## WORK INSTRUCTIONS
Your response should be an exact transcription of the data, images excluded.

## DATASET EXTRACT
□ □ □ □

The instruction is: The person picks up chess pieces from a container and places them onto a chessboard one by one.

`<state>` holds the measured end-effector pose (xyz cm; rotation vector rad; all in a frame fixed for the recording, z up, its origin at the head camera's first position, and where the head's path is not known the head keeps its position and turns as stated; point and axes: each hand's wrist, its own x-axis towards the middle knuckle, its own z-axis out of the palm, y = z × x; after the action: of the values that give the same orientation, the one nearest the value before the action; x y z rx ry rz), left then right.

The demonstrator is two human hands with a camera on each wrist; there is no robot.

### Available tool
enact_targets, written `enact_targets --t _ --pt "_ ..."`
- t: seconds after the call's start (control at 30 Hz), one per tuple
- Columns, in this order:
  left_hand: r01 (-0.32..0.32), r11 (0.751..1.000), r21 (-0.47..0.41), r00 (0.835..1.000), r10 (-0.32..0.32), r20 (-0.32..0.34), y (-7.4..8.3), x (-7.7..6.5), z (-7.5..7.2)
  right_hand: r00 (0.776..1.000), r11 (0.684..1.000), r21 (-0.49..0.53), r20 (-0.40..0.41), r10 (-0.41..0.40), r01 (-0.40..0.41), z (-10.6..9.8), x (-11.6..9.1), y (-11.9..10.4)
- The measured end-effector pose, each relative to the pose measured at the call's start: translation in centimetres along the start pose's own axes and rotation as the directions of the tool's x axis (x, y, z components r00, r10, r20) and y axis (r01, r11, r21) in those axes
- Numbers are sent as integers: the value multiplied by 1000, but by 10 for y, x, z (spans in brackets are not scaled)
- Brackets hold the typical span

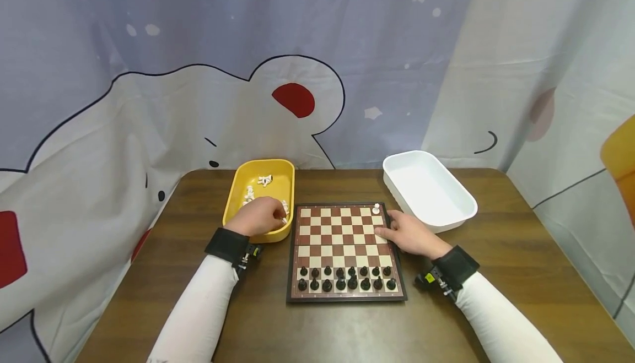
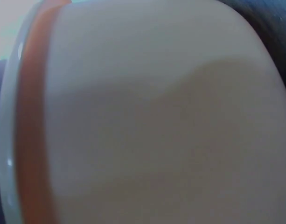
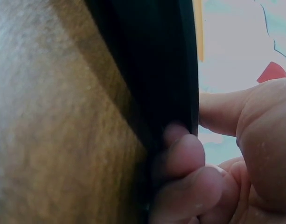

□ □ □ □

## RESPONSE TO THIS EXERCISE
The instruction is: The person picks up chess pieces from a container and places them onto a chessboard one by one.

`<state>` holds the measured end-effector pose (xyz cm; rotation vector rad; all in a frame fixed for the recording, z up, its origin at the head camera's first position, and where the head's path is not known the head keeps its position and turns as stated; point and axes: each hand's wrist, its own x-axis towards the middle knuckle, its own z-axis out of the palm, y = z × x; after the action: of the values that give the same orientation, the one nearest the value before the action; x y z rx ry rz), left then right.

The demonstrator is two human hands with a camera on each wrist; there is no robot.

### Available tool
enact_targets, written `enact_targets --t _ --pt "_ ..."`
- t: seconds after the call's start (control at 30 Hz), one per tuple
- Columns, in this order:
  left_hand: r01 (-0.32..0.32), r11 (0.751..1.000), r21 (-0.47..0.41), r00 (0.835..1.000), r10 (-0.32..0.32), r20 (-0.32..0.34), y (-7.4..8.3), x (-7.7..6.5), z (-7.5..7.2)
  right_hand: r00 (0.776..1.000), r11 (0.684..1.000), r21 (-0.49..0.53), r20 (-0.40..0.41), r10 (-0.41..0.40), r01 (-0.40..0.41), z (-10.6..9.8), x (-11.6..9.1), y (-11.9..10.4)
- The measured end-effector pose, each relative to the pose measured at the call's start: translation in centimetres along the start pose's own axes and rotation as the directions of the tool's x axis (x, y, z components r00, r10, r20) and y axis (r01, r11, r21) in those axes
- Numbers are sent as integers: the value multiplied by 1000, but by 10 for y, x, z (spans in brackets are not scaled)
- Brackets hold the typical span

No other output belongs with this exercise.